In an appearance before the House Financial Services Committee, Ms. White said the SEC and DOL are talking to one another but working independently as separate agencies with separate jurisdictions and mandates. She also tempered any thought that action would be swift.
“We really are at the beginning of this process,” Ms. White said. “I've reached my own personal conclusion. But the next step is for me to be discussing in detail all the aspects of my thinking with my fellow commissioners. It's a long process, with lots of complex issues.”
She emphasized that even though she supports a fiduciary-duty rule, she still needs to get buy-in from at least two other members of the five-person commission to advance a rule. The Republican members, Daniel Gallagher Jr. and Michael Piwowar, have expressed misgivings or outright opposition to a fiduciary-duty regulation.
“It's still a 'whether' question, because it's a five-member commission,” Ms. White said. “I'm one of five votes.”
Later this spring, the DOL is expected to release for comment a rule that would require brokers to act in the best interest of their clients, or meet a fiduciary duty, when handling 401(k)s and individual retirement accounts. Last week, Ms. White told an audience at a Securities Industry and Financial Markets Association meeting she would like the SEC to proceed with its own fiduciary-duty rule for retail investment advice.
Opponents of the DOL rule want the agency to halt its rulemaking process until the SEC acts. Ms. White said the timing of one measure will not affect the other. She also said her backing of fiduciary duty was not related to the DOL activity.
“We are separate agencies, and we need to proceed separately when we think that the time is right and we have something that we think should advance,” Ms. White said.
The DOL rule is being reviewed at the Office of Management and Budget after getting the strong backing of the White House. If the OMB signs off, as expected, the DOL will put the rule out for public comment and work toward finalization.
The Dodd-Frank financial reform law gave the SEC the authority to promulgate its own fiduciary-duty rule. The agency has not acted in nearly five years.
Several lawmakers pressed Ms. White on whether a fiduciary-duty standard for retail investment advice would raise regulatory costs for brokers and force them to abandon investors with modest assets.
Rep. Steve Stivers, R-Ohio, asserted that a fiduciary-duty rule would “leave the little guy out.”
Ms. White said raising requirements for brokers to a best-interest standard, which investment advisers already meet, is good for small investors.
“It's to the benefit of retail investors,” Ms. White said. “That's who we're acting for.”
Rep. Ann Wagner, R-Mo., pressed Ms. White on whether her support of fiduciary duty was supported by findings of harm to investors by differing standards between brokers and advisers.
“Confusion is not a good thing in and of itself,” Ms. White said.
Later, Ms. White added that a fiduciary-duty rule should achieve “balance,” and that the Dodd-Frank law requires the SEC be “sensitive to existing business models.”

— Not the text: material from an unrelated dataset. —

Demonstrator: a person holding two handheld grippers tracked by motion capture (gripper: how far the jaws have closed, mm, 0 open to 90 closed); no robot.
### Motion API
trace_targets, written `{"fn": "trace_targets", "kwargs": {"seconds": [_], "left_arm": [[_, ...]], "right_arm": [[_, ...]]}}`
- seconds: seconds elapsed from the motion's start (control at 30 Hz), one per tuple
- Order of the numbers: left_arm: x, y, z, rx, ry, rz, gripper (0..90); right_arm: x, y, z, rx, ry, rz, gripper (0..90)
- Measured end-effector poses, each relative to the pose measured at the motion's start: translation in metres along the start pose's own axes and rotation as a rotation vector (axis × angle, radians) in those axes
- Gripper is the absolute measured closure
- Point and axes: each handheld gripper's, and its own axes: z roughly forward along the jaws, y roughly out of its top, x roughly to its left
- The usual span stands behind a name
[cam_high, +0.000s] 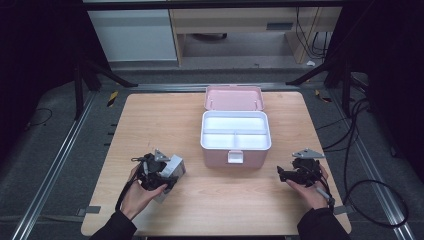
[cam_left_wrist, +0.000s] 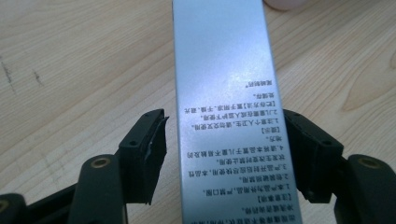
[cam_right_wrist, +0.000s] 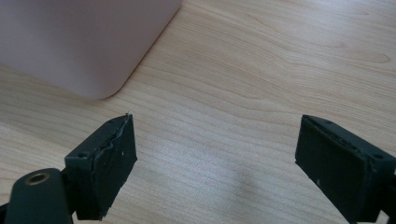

In her SIFMA speech, Ms. White said fiduciary-duty rulemaking should include a related effort to establish third-party examinations for investment advisers to supplement the agency's exams, which reach annually only 10% of the approximately 11,500 registered advisers.
Rep. Maxine Waters, D-Calif., ranking member of the committee, asked Ms. White how much more third-party exams would cost advisers compared to SEC oversight.
“It's hard to judge that” without a rule being fleshed out, Ms. White said.
Ms. Waters, who supports having the SEC charge advisers user fees to fund exams rather than farming them out to the private sector, pressed Ms. White on how to avoid conflicts related to third-party exams.
“That clearly needs to be addressed,” Ms. White said.